* EXERCISE DETAILS
The records below are to be copied exactly, with every picture left out.

Source records
/---

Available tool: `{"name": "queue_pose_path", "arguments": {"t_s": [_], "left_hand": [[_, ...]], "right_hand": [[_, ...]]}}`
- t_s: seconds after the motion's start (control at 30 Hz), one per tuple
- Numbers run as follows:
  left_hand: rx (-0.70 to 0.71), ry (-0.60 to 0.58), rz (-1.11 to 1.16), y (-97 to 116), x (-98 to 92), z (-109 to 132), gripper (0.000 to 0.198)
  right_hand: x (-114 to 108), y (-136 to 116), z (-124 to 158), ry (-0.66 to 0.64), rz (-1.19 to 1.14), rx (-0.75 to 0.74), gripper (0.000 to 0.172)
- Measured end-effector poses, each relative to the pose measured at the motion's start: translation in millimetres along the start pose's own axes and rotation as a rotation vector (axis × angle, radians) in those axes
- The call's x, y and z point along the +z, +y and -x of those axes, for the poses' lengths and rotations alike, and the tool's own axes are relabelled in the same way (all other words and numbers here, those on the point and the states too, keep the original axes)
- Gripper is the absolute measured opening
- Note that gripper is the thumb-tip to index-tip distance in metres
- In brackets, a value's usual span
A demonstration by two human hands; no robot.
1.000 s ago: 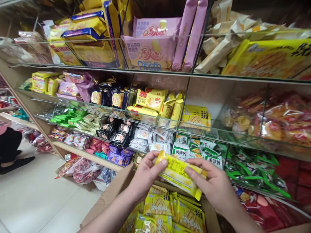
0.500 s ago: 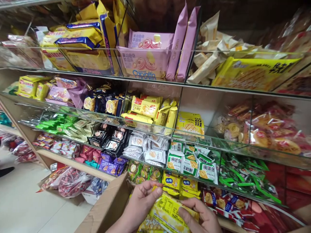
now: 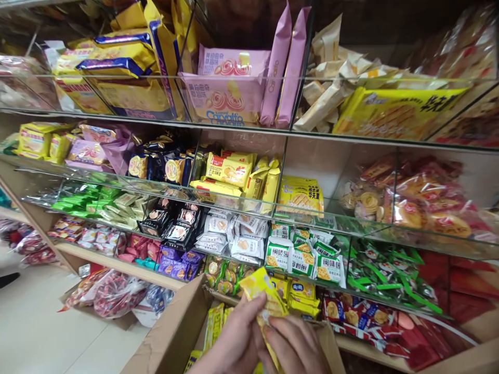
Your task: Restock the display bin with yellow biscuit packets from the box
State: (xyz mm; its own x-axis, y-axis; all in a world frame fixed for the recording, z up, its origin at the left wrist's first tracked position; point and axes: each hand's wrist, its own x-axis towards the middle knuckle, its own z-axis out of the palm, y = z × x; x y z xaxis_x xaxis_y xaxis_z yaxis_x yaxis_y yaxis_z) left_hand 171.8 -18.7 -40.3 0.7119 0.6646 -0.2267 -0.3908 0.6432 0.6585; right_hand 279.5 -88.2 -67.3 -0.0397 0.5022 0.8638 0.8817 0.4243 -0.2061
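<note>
Both my hands hold a yellow snack packet (image 3: 262, 289) low in the middle of the view, over an open cardboard box (image 3: 175, 332). My left hand (image 3: 233, 343) grips the packet's left side with fingers closed on it. My right hand (image 3: 296, 347) pinches it from the right, thumb on the wrapper. The packet stands on edge, its top corner pointing up toward the shelves. More yellow packets (image 3: 213, 322) show inside the box beside my left hand. A matching yellow biscuit pack (image 3: 301, 194) lies alone in a shelf compartment above.
Glass-fronted shelves (image 3: 249, 130) hold many snack packs: pink boxes (image 3: 226, 83), green-white packs (image 3: 304, 254), dark packs (image 3: 171, 223). Bags of red sweets (image 3: 109, 291) lie on the tiled floor (image 3: 35, 332) at left. A dark shoe tip (image 3: 8, 279) shows at the far left.
The packet has turned from lying flat across both hands to standing on edge. My hands have come closer together and dropped lower in view. The camera has shifted slightly right.
</note>
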Motion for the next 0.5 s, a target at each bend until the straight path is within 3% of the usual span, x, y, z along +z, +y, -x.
{"name": "queue_pose_path", "arguments": {"t_s": [0.07,0.13,0.23,0.3,0.37,0.5], "left_hand": [[0.017,0.013,0.039,10,2.4,2,0.044],[0.000,-0.003,0.042,19,0.8,3,0.038],[-0.021,-0.078,0.031,25,-0.5,5,0.036],[-0.023,-0.125,0.024,23,2.2,5,0.037],[-0.028,-0.149,-0.008,19,6.4,5,0.039],[-0.058,-0.139,-0.111,8,9.0,6,0.038]], "right_hand": [[-7,0,0,-0.064,-0.096,0.020,0.015],[-19,6,-4,-0.054,-0.160,0.145,0.014],[-31,19,-17,-0.009,-0.234,0.535,0.019],[-30,24,-28,-0.043,-0.448,0.847,0.032],[-26,25,-36,-0.103,-0.727,1.050,0.044],[-15,24,-38,-0.109,-0.991,1.172,0.033]]}}
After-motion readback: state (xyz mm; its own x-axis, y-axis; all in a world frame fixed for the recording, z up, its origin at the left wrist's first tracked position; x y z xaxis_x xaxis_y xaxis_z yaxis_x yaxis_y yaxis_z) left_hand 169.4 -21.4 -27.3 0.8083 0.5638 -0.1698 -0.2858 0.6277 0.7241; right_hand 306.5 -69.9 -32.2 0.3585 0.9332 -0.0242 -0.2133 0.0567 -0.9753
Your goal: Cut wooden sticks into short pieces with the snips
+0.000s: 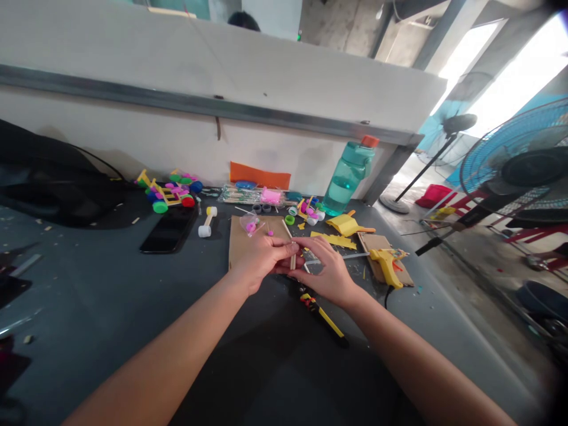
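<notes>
Apparently for steadiness, the left hand (261,259) pinches sticks (293,259) while the half-curled right hand (331,272) grips their ends; at three o'clock, cardboard (377,242) underlies the glue gun (387,267), presumably against drips.

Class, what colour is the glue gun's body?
Yellow; the glue gun's body shows best in the head view.

There are two hands (257,260) (331,271), one bottle (346,180), one phone (165,232).

The left hand (265,258) partly hides the cardboard (240,236); the right edge crops a fan (528,168).
</notes>
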A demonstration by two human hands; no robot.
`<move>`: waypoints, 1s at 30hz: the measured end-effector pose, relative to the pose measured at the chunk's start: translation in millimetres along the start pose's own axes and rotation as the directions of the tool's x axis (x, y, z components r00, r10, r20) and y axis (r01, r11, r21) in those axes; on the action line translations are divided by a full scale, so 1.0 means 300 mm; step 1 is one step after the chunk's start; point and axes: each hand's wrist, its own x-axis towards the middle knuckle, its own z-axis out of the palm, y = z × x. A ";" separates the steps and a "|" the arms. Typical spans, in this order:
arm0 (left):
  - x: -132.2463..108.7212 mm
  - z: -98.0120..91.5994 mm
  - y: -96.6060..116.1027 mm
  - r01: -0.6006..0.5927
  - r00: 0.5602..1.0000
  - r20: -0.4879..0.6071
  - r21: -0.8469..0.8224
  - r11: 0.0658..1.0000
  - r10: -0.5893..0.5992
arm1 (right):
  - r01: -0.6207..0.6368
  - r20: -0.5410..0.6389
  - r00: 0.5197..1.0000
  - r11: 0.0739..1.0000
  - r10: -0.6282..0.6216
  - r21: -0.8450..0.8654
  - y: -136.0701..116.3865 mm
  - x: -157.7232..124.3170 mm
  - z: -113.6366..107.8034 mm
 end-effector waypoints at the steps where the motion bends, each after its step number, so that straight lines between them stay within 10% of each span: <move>1: -0.002 0.001 0.000 0.004 1.000 0.002 0.002 1.000 -0.004 | 0.013 -0.006 1.000 1.000 -0.013 0.004 0.000 0.001 -0.001; 30: 0.002 0.006 -0.004 -0.004 1.000 -0.017 0.019 1.000 0.005 | 0.075 -0.028 0.997 0.993 -0.078 -0.090 0.007 -0.006 0.013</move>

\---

* OUTPUT OF THE TASK
Available tool: `{"name": "queue_pose_path", "arguments": {"t_s": [_], "left_hand": [[_, ...]], "right_hand": [[_, ...]]}}`
- t_s: seconds after the motion's start (control at 30 Hz), one per tuple
- Numbers run as follows:
  left_hand: rx (-0.70 to 0.71), ry (-0.60 to 0.58), rz (-1.11 to 1.16), y (-97 to 116), x (-98 to 92), z (-109 to 132), gripper (0.000 to 0.198)
  right_hand: x (-114 to 108), y (-136 to 116), z (-124 to 158), ry (-0.66 to 0.64), rz (-1.19 to 1.14), rx (-0.75 to 0.74), gripper (0.000 to 0.172)
- Measured end-effector poses, each relative to the pose measured at the motion's start: translation in millimetres along the start pose's own axes and rotation as a rotation vector (axis × angle, radians) in those axes
- The call's x, y and z point along the +z, +y and -x of those axes, for the poses' lengths and rotations alike, and the tool's own axes are relabelled in the same way (all other words and numbers here, those on the point and the states too, keep the original axes)
- Gripper is the absolute measured opening
- Note that gripper is the thumb-tip to index-tip distance in metres
- In brackets, a value's usual span
A demonstration by two human hands; no robot.
1.000 s ago: 
0.500 s ago: 
now: 
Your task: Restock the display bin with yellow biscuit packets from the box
State: (xyz mm; its own x-axis, y-axis; all in a world frame fixed for the recording, z up, its origin at the left wrist's first tracked position; point and axes: each hand's wrist, its own x-axis towards the middle knuckle, its own z-axis out of the palm, y = z × x; x y z xaxis_x xaxis_y xaxis_z yaxis_x yaxis_y yaxis_z) left_hand 171.8 -18.7 -40.3 0.7119 0.6646 -0.2267 -0.3908 0.6432 0.6585; right_hand 279.5 -88.2 -67.3 -0.0397 0.5022 0.8638 0.8817 0.4243 -0.2061
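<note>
Both my hands hold a yellow snack packet (image 3: 262, 289) low in the middle of the view, over an open cardboard box (image 3: 175, 332). My left hand (image 3: 233, 343) grips the packet's left side with fingers closed on it. My right hand (image 3: 296, 347) pinches it from the right, thumb on the wrapper. The packet stands on edge, its top corner pointing up toward the shelves. More yellow packets (image 3: 213, 322) show inside the box beside my left hand. A matching yellow biscuit pack (image 3: 301, 194) lies alone in a shelf compartment above.
Glass-fronted shelves (image 3: 249, 130) hold many snack packs: pink boxes (image 3: 226, 83), green-white packs (image 3: 304, 254), dark packs (image 3: 171, 223). Bags of red sweets (image 3: 109, 291) lie on the tiled floor (image 3: 35, 332) at left. A dark shoe tip (image 3: 8, 279) shows at the far left.
The packet has turned from lying flat across both hands to standing on edge. My hands have come closer together and dropped lower in view. The camera has shifted slightly right.
</note>
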Motion for the next 0.5 s, a target at each bend until the straight path is within 3% of the usual span, x, y, z along +z, +y, -x.
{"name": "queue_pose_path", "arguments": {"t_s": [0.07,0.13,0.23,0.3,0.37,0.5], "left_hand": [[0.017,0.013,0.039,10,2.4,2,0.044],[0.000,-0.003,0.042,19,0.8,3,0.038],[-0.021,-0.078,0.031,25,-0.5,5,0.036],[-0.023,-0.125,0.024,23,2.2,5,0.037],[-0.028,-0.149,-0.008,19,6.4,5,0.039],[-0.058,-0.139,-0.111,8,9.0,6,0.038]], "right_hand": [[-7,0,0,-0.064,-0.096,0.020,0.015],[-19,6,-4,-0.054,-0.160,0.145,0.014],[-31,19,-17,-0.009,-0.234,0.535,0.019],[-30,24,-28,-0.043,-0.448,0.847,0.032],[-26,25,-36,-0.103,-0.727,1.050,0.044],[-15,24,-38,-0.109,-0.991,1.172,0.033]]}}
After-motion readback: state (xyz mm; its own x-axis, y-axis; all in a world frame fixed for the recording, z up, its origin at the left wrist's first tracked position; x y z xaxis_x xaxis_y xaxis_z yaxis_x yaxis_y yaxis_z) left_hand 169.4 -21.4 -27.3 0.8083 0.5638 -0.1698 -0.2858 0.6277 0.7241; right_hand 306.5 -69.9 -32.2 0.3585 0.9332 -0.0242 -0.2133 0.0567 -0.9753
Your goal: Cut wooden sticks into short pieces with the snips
+0.000s: 
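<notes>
Apparently for steadiness, the left hand (261,259) pinches sticks (293,259) while the half-curled right hand (331,272) grips their ends; at three o'clock, cardboard (377,242) underlies the glue gun (387,267), presumably against drips.

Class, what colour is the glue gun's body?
Yellow; the glue gun's body shows best in the head view.

There are two hands (257,260) (331,271), one bottle (346,180), one phone (165,232).

The left hand (265,258) partly hides the cardboard (240,236); the right edge crops a fan (528,168).
</notes>
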A demonstration by two human hands; no robot.
`<move>`: waypoints, 1s at 30hz: the measured end-effector pose, relative to the pose measured at the chunk's start: translation in millimetres along the start pose's own axes and rotation as the directions of the tool's x axis (x, y, z components r00, r10, r20) and y axis (r01, r11, r21) in those axes; on the action line translations are divided by a full scale, so 1.0 means 300 mm; step 1 is one step after the chunk's start; point and axes: each hand's wrist, its own x-axis towards the middle knuckle, its own z-axis out of the palm, y = z × x. A ";" separates the steps and a "|" the arms. Typical spans, in this order:
arm0 (left):
  - x: -132.2463..108.7212 mm
  - z: -98.0120..91.5994 mm
  - y: -96.6060..116.1027 mm
  - r01: -0.6006..0.5927
  - r00: 0.5602..1.0000
  - r20: -0.4879..0.6071
  - r21: -0.8469..0.8224
  - r11: 0.0658..1.0000
  - r10: -0.5893..0.5992
arm1 (right):
  - r01: -0.6207..0.6368
  - r20: -0.5410..0.6389
  - r00: 0.5197..1.0000
  - r11: 0.0739..1.0000
  - r10: -0.6282..0.6216
  - r21: -0.8450..0.8654
  - y: -136.0701..116.3865 mm
  - x: -157.7232..124.3170 mm
  - z: -113.6366..107.8034 mm
 end-effector waypoints at the steps where the motion bends, each after its step number, so that straight lines between them stay within 10% of each span: <move>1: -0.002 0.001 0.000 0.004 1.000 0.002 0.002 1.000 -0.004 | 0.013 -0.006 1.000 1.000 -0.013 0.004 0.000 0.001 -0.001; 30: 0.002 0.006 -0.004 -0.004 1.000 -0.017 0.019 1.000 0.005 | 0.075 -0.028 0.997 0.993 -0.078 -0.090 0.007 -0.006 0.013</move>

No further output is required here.